• [TASK GOAL]
Working from the entries below, give again each line from the first through the one containing "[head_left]", exactly and with nothing else.

§ §

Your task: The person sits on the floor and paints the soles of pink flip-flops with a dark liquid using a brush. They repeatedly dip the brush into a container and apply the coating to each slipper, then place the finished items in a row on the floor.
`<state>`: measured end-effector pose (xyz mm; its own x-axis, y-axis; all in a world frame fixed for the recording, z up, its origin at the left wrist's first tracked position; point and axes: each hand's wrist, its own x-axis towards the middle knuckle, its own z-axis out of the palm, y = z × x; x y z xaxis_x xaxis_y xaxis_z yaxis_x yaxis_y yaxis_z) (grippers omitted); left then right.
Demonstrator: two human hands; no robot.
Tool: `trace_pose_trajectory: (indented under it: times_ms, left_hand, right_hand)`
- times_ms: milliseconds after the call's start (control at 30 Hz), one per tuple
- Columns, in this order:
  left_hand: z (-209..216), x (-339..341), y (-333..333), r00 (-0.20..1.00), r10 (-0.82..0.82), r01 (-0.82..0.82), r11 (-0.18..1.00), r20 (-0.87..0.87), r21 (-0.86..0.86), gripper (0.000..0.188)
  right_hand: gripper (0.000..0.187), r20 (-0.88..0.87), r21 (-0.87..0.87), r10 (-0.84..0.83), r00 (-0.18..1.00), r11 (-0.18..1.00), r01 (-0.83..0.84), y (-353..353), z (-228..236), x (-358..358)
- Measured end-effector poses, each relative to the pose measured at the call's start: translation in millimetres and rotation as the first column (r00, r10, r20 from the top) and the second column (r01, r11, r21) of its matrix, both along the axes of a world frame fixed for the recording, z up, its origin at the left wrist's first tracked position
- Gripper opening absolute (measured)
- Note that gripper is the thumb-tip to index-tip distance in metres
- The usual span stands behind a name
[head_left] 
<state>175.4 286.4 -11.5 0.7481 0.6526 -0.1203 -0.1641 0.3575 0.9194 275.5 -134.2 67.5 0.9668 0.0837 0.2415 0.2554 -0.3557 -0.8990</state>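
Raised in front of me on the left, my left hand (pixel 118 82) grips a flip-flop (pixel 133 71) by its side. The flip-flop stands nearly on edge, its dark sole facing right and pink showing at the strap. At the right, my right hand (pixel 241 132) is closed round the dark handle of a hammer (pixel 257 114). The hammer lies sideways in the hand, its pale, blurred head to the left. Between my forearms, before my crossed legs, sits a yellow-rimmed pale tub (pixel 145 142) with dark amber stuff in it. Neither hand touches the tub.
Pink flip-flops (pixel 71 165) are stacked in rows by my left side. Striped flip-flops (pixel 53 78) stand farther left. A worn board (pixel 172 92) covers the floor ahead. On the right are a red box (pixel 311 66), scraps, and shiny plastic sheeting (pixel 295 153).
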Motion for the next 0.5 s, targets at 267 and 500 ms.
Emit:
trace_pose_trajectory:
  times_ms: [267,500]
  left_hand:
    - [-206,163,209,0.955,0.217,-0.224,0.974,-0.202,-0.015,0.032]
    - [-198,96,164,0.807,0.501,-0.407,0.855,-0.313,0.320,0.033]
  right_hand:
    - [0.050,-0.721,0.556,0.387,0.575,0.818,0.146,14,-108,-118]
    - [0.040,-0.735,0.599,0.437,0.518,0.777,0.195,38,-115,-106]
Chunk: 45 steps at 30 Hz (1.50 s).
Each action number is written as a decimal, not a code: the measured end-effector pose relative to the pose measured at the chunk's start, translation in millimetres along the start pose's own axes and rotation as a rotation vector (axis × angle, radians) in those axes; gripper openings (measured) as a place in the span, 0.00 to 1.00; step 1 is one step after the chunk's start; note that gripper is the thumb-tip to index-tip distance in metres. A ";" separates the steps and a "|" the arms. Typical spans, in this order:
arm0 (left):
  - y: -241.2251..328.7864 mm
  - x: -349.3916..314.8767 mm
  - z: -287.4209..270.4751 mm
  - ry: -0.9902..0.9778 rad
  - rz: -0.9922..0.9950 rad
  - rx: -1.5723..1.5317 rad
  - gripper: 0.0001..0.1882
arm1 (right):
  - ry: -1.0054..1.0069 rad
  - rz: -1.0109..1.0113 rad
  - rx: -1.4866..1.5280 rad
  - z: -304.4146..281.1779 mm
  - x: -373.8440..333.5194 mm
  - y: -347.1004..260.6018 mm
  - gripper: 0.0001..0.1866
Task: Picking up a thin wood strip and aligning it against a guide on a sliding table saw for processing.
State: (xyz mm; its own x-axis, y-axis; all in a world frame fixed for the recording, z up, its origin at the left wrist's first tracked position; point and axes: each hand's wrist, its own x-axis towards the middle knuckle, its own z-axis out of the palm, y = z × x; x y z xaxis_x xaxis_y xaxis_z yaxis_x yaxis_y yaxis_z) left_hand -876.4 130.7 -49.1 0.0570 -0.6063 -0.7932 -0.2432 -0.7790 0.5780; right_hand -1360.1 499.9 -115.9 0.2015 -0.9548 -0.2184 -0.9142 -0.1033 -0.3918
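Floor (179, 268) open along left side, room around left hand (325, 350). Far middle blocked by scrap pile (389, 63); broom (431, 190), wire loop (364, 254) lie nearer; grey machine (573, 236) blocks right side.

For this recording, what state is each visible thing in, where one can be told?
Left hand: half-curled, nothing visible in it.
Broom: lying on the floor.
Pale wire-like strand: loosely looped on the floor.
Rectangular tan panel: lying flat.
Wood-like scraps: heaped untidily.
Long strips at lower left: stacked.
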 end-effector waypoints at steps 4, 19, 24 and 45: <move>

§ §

• [TASK SOLUTION]
Your task: The person sits on the floor and paints the soles of pink flip-flops with a dark liquid using a brush. They repeatedly dip the brush into a container and apply the coating to each slipper, then place the finished items in a row on the floor.
`<state>`: measured end-effector pose (xyz mm; its own x-axis, y-axis; all in a world frame fixed for the recording, z up, its origin at the left wrist's first tracked position; point and axes: each hand's wrist, its own x-axis towards the middle knuckle, its own z-axis out of the palm, y = z × x; x y z xaxis_x xaxis_y xaxis_z yaxis_x yaxis_y yaxis_z) (grippers omitted); left then right.
Demonstrator: two human hands; no robot.
Tool: `trace_pose_trajectory: (indented under it: times_ms, left_hand, right_hand)`
- times_ms: milliseconds after the call's start (control at 30 Hz), one per tuple
- Columns, in this order:
  left_hand: z (-209..216), x (-339..341), y (-333..333), r00 (-0.20..1.00), r10 (-0.82..0.82), r01 (-0.82..0.82), r11 (-0.18..1.00), r20 (-0.87..0.87), r21 (-0.86..0.86), gripper (0.000..0.188)
  right_hand: gripper (0.000..0.187), r20 (-0.88..0.87), r21 (-0.87..0.87), r10 (-0.84..0.83), r00 (-0.18..1.00), r11 (-0.18..1.00), r01 (-0.83..0.84), y (-353..353), z (-228..236), x (-358..358)
- Measured end-effector poses, each relative to the pose measured at the call's start: translation in millimetres and rotation as the first column (r00, r10, r20 from the top) and the second column (r01, r11, r21) of its matrix, both along the axes of a world frame fixed for the recording, z up, its origin at the left wrist's first tracked position
- Gripper opening absolute (measured)
- Note that gripper is the thumb-tip to index-tip distance in metres
- The usual span stands behind a name
[head_left] 

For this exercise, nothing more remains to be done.